Well, as if that wasn’t nice enough (this is lovely as is, in a smoothie or on cereal) I decided to take it further.   I lived for years near the mexican border in a small beach town in Southern California.   There were many trips made south of the border to visit the lovely little fishing villages I had grown so fond of.   When there, I would often times wake the next morning to a steaming cup of spicy hot chocolate which was   provided by my host or hostess.

Anyway, this is my rendition of a classic beverage;

Mexican Hot Chocolate

Mexican chocolate, which is available in solid blocks or bars, is laced with sugar and cinnamon. Panocha, otherwise known as panela or piloncillo, is pure cane sugar, in a solid form.

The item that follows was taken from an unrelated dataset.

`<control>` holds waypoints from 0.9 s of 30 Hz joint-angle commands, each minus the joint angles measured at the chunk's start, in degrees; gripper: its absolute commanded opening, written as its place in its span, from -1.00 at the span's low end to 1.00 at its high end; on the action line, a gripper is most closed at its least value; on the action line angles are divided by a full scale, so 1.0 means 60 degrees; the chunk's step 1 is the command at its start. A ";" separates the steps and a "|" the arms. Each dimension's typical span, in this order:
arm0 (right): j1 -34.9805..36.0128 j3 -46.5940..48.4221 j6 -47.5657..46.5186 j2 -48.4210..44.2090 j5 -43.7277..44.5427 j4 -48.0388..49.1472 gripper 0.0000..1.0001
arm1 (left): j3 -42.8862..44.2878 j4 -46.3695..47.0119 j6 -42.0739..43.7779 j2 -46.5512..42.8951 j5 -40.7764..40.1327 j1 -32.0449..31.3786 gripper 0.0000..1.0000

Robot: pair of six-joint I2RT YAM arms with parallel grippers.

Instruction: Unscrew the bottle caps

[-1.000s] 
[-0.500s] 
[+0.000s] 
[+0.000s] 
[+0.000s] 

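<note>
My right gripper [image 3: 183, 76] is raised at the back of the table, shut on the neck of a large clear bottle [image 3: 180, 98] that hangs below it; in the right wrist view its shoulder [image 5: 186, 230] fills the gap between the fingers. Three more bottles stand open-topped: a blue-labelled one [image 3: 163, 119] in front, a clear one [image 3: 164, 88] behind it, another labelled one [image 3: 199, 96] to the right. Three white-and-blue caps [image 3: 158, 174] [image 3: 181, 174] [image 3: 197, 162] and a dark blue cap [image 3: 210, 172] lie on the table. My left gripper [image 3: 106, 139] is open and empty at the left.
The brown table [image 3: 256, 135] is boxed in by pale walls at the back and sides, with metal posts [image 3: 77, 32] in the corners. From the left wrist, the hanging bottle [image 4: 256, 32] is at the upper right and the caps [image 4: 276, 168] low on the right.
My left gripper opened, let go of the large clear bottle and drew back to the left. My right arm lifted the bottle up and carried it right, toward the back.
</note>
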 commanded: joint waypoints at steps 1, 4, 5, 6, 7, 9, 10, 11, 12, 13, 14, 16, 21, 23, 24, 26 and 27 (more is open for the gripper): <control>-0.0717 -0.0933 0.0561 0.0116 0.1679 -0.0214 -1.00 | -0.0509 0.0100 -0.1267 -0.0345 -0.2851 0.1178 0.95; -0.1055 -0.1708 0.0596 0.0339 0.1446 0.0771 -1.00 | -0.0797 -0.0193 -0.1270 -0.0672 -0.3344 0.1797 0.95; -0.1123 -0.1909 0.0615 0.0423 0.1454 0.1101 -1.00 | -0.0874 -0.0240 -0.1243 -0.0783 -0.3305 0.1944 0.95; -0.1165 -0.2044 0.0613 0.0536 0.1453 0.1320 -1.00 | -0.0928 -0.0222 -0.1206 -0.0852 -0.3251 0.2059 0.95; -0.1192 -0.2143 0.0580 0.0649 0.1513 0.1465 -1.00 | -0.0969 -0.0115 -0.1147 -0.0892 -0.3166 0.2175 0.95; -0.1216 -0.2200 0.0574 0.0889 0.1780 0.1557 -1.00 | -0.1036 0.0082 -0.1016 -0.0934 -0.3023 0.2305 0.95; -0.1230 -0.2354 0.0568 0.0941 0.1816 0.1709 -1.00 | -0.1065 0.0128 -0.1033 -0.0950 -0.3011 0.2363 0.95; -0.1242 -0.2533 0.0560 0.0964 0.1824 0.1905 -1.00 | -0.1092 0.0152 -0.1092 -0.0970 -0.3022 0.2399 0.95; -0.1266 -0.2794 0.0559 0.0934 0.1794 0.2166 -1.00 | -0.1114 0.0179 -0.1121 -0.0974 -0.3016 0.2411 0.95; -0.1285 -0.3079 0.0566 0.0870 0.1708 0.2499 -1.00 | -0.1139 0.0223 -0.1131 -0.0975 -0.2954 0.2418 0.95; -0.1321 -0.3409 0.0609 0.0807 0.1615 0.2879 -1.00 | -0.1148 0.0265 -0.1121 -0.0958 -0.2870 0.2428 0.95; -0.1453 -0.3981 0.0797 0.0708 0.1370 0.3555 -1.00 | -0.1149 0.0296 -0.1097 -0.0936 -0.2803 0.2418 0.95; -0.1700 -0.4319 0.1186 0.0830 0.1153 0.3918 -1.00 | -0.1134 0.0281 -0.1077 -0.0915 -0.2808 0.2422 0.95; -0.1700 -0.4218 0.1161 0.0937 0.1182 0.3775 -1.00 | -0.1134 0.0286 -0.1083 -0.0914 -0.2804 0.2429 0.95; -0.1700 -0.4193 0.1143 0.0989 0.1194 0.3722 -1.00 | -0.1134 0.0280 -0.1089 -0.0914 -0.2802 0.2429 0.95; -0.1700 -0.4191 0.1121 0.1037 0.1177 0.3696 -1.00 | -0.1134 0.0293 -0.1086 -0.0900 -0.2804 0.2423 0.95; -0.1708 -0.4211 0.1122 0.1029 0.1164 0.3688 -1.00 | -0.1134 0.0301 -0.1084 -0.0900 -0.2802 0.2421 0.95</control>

Panocha is sometimes referred to as Mexican brown sugar, and can be found in bags of small, hard blocks.   I use coconut sugar as a replacement though to keep it original you could mail order the Panocha.   I use pure organic dark cocoa powder as a mexican chocolate replacement.     Not the same by any means but still delicious!

2 1/2   cups milk   *try the cashew/rice milk recipe or your favourite organic milk of choice

1/2   teaspoon organic cinnamon

1   teaspoon organic vanilla

1   tablet Mexican sweet chocolate – or 3 ozs of organic dark cocoa powder

1-2   teaspoons of organic coconut (or rapadura) sugar

a big pinch of organic cayenne (to your heat tolerance)

Add the milk to a small sauce pan which is placed over medium low heat.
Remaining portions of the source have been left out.